1

I need to convince colleagues that variable selection on the same data you use for inference is a bad idea. I know of some general references on the problems with model selection, listed below -- but none is really appropriate for people with limited time and no mathematical background.

I'm looking for a short, punchy empirical demonstration (i.e. simulation) of what can go wrong with variable selection, ideally containing a single chart that illustrates the problem clearly. A video might well work better than a book here...
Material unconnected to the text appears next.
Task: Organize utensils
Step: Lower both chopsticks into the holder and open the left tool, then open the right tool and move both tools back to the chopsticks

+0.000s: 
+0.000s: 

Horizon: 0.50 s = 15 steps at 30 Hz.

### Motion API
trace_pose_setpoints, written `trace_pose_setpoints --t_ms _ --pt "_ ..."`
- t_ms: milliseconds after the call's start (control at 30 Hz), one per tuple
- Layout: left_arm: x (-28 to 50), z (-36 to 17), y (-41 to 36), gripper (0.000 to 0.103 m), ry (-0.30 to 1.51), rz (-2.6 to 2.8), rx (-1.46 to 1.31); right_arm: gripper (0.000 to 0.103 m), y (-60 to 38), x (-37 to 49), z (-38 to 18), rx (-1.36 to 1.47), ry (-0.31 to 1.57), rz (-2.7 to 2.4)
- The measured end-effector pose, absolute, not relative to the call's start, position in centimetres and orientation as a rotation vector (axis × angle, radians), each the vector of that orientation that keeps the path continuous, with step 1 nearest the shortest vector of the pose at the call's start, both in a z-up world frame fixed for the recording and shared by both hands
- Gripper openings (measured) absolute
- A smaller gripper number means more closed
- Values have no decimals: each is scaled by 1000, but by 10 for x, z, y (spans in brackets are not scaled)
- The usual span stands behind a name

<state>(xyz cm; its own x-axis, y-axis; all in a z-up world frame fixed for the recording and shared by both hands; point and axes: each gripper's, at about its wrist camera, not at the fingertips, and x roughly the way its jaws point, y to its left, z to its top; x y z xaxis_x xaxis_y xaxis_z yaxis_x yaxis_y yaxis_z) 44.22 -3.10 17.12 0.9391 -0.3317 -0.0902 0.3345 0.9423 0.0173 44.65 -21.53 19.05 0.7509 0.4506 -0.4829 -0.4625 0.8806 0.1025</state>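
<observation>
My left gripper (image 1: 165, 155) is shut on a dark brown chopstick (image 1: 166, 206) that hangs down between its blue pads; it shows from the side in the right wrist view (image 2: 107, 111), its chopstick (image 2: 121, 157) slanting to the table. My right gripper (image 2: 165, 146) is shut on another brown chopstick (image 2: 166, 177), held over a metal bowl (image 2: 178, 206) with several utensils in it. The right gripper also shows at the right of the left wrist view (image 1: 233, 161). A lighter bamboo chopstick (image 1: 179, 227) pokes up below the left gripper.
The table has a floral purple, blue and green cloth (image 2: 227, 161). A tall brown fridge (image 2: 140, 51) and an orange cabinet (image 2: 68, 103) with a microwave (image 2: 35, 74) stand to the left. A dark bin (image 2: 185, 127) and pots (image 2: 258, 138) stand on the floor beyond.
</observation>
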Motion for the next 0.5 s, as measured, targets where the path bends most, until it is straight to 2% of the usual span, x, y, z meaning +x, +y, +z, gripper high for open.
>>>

Altman, D. G., & Andersen, P. K. (1989). Bootstrap investigation of the stability of a Cox regression model. Statistics in medicine, 8(7), 771–783. https://doi.org/10.1002/sim.4780080702

Derksen, S. and Keselman, H.J. (1992), Backward, forward and stepwise automated subset selection algorithms: Frequency of obtaining authentic and noise variables. British Journal of Mathematical and Statistical Psychology, 45: 265-282. https://doi.org/10.1111/j.2044-8317.1992.tb00992.x

Harrell, F. E., Jr. (2016). Regression modeling strategies. Springer International Publishing.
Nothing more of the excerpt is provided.